Supply the number of lines in the data below that hold "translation", and let that number be the whole answer.

----------------------------------------

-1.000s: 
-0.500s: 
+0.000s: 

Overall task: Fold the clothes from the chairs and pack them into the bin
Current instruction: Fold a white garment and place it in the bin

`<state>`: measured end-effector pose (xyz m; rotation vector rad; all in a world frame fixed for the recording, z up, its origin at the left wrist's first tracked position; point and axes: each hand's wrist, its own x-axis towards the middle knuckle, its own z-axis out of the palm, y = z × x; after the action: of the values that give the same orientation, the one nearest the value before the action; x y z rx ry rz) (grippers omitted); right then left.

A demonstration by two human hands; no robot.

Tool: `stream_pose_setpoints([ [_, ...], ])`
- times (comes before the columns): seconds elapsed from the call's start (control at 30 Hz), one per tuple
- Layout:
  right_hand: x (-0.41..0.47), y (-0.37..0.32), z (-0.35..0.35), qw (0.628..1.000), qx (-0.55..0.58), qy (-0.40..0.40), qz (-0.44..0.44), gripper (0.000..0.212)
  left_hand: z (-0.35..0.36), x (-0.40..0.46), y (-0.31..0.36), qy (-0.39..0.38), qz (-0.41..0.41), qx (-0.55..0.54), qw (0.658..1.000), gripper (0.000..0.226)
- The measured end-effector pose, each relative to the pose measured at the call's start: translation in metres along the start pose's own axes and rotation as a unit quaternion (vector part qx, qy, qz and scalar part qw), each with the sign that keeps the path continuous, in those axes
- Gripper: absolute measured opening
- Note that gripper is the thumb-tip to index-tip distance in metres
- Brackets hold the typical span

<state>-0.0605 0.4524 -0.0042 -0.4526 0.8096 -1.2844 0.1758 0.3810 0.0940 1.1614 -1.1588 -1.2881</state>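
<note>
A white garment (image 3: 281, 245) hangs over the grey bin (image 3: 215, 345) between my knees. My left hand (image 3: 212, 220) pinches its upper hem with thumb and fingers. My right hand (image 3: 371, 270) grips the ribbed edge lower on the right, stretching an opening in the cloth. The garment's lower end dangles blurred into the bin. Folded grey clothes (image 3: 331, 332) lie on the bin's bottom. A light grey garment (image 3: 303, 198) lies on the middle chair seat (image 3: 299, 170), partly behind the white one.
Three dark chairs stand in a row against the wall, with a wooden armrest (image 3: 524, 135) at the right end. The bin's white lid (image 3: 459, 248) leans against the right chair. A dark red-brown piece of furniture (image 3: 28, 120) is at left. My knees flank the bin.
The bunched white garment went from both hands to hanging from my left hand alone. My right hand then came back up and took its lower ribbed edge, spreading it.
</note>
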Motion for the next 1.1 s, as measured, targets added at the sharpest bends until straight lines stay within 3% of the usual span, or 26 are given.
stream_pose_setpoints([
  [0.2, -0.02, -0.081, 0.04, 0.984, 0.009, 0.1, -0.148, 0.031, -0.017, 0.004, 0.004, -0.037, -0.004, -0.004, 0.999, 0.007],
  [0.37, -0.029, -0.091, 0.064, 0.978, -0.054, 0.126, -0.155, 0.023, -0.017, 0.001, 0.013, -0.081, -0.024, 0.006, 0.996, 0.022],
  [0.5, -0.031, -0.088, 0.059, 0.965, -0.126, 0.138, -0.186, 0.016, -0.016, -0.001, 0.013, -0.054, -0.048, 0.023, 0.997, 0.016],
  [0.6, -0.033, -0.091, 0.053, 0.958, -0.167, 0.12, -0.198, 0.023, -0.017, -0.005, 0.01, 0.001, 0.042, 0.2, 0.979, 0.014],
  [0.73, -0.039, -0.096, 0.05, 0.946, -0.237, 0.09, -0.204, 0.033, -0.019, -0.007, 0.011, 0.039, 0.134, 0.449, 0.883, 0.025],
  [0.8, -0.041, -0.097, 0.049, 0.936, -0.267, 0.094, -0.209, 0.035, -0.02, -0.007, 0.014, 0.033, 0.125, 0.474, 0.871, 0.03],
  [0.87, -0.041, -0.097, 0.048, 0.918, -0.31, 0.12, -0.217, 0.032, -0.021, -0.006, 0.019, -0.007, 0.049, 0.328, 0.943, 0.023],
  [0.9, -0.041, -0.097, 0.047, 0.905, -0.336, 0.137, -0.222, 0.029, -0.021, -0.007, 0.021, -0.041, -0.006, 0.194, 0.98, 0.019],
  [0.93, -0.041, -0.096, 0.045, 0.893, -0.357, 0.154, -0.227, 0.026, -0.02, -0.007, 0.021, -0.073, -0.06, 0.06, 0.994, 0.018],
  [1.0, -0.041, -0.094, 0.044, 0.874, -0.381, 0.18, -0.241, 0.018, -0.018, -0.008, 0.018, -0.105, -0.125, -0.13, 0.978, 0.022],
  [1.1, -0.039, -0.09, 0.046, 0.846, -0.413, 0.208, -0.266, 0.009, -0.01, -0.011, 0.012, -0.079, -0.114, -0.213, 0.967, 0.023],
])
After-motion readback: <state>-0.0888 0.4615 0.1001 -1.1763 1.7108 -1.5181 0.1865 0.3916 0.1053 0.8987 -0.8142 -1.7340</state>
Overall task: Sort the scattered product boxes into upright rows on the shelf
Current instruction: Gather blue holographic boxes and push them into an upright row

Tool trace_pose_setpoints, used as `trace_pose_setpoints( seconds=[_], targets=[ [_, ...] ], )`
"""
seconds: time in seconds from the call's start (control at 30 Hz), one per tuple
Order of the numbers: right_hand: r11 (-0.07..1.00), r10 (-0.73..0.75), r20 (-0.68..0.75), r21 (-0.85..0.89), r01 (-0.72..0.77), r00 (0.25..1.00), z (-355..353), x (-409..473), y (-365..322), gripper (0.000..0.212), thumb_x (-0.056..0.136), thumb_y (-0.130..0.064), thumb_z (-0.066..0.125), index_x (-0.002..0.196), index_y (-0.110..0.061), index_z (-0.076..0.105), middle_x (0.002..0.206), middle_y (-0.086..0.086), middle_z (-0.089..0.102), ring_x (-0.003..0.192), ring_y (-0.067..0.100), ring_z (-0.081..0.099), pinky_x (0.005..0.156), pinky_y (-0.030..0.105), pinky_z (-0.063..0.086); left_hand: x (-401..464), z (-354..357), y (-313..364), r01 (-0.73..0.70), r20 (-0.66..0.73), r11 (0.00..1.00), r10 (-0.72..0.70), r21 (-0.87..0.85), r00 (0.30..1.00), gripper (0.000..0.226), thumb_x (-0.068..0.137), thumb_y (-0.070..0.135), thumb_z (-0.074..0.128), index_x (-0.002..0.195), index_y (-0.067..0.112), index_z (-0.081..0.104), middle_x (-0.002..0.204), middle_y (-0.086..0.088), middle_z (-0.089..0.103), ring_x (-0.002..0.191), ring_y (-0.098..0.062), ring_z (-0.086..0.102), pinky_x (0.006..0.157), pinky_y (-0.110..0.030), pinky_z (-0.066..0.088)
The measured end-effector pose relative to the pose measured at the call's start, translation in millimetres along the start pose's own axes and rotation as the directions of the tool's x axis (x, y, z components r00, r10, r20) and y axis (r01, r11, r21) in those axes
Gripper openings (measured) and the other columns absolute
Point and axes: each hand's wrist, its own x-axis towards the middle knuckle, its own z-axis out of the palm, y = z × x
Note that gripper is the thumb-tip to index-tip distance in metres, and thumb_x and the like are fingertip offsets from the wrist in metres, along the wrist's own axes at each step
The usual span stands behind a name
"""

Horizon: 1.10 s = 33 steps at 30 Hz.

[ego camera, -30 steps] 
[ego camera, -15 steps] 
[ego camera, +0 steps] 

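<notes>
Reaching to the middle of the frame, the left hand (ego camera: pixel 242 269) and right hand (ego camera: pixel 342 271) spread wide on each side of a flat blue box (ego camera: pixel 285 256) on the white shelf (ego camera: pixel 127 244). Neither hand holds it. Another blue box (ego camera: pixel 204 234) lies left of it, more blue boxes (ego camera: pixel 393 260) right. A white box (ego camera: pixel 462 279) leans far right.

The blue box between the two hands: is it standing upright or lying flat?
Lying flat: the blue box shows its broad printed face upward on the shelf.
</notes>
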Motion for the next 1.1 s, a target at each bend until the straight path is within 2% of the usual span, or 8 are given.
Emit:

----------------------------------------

» Task answer
2